(TASK PROMPT) When you reach the listing below, copy each line exactly.
-----
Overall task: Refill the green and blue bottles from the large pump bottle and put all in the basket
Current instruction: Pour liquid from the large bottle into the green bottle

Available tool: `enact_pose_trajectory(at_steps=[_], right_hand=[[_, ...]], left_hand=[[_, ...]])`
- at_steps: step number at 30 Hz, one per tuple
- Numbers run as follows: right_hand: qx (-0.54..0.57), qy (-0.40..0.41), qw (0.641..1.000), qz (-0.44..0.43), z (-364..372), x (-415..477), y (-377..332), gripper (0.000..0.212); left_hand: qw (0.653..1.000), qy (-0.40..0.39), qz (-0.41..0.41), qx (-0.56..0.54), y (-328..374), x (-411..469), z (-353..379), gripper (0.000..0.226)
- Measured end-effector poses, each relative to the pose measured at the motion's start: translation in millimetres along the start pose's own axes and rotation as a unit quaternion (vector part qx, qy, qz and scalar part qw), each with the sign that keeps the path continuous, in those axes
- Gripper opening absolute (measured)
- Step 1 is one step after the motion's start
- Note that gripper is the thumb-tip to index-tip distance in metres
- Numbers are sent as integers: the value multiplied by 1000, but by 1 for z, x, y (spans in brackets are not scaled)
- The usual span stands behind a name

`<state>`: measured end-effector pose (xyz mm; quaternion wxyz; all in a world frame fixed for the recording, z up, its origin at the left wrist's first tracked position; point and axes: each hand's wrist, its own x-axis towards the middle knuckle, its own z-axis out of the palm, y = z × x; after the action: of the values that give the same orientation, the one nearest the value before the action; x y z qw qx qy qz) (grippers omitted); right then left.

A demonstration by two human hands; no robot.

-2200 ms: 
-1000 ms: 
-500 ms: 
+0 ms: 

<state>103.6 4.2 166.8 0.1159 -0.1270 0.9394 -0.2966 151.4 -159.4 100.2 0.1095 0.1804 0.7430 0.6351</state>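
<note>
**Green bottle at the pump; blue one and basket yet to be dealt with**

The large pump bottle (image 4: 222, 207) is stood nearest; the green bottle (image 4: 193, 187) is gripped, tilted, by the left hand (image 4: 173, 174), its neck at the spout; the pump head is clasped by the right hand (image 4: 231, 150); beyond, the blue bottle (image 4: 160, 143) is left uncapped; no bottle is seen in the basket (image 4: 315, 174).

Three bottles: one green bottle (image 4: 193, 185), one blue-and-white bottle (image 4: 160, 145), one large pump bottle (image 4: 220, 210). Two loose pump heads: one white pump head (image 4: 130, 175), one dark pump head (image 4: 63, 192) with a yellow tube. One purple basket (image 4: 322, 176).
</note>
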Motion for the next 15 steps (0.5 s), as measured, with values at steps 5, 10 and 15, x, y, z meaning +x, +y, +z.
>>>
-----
(EXERCISE SOLUTION)
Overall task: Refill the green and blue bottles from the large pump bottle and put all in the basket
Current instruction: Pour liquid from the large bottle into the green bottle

Available tool: `enact_pose_trajectory(at_steps=[_], right_hand=[[_, ...]], left_hand=[[_, ...]])`
- at_steps: step number at 30 Hz, one per tuple
- Numbers run as follows: right_hand: qx (-0.54..0.57), qy (-0.40..0.41), qw (0.641..1.000), qz (-0.44..0.43), z (-364..372), x (-415..477), y (-377..332), gripper (0.000..0.212); left_hand: qw (0.653..1.000), qy (-0.40..0.39), qz (-0.41..0.41), qx (-0.56..0.54), y (-328..374), x (-411..469), z (-353..379), gripper (0.000..0.226)
- Measured end-effector poses, each relative to the pose measured at the motion's start: translation in millimetres along the start pose's own axes and rotation as a unit quaternion (vector part qx, qy, qz and scalar part qw), each with the sign that keeps the path continuous, in those axes
- Gripper opening absolute (measured)
- Step 1 is one step after the motion's start
- Note that gripper is the thumb-tip to index-tip distance in metres
- Numbers are sent as integers: the value multiplied by 1000, but by 1 for z, x, y (spans in brackets are not scaled)
- The usual span stands behind a name

`<state>`: measured end-effector pose (xyz mm; quaternion wxyz; all in a world frame fixed for the recording, z up, its origin at the left wrist's first tracked position; point and axes: each hand's wrist, its own x-axis towards the middle knuckle, its own z-axis out of the palm, y = z × x; after the action: of the values that give the same orientation, the one nearest the value before the action; x y z qw qx qy qz) (grippers omitted); right then left.

A demonstration by two human hands; no robot.

-2200 ms: 
-1000 ms: 
-500 ms: 
+0 ms: 

<state>103.6 4.2 166.8 0.1159 -0.1270 0.9394 -0.2966 151.4 -159.4 100.2 0.1095 0.1804 0.7430 0.6351</state>
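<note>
**Green bottle at the pump; blue one and basket yet to be dealt with**

The large pump bottle (image 4: 222, 207) is stood nearest; the green bottle (image 4: 193, 187) is gripped, tilted, by the left hand (image 4: 173, 174), its neck at the spout; the pump head is clasped by the right hand (image 4: 231, 150); beyond, the blue bottle (image 4: 160, 143) is left uncapped; no bottle is seen in the basket (image 4: 315, 174).

Three bottles: one green bottle (image 4: 193, 185), one blue-and-white bottle (image 4: 160, 145), one large pump bottle (image 4: 220, 210). Two loose pump heads: one white pump head (image 4: 130, 175), one dark pump head (image 4: 63, 192) with a yellow tube. One purple basket (image 4: 322, 176).
</note>
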Motion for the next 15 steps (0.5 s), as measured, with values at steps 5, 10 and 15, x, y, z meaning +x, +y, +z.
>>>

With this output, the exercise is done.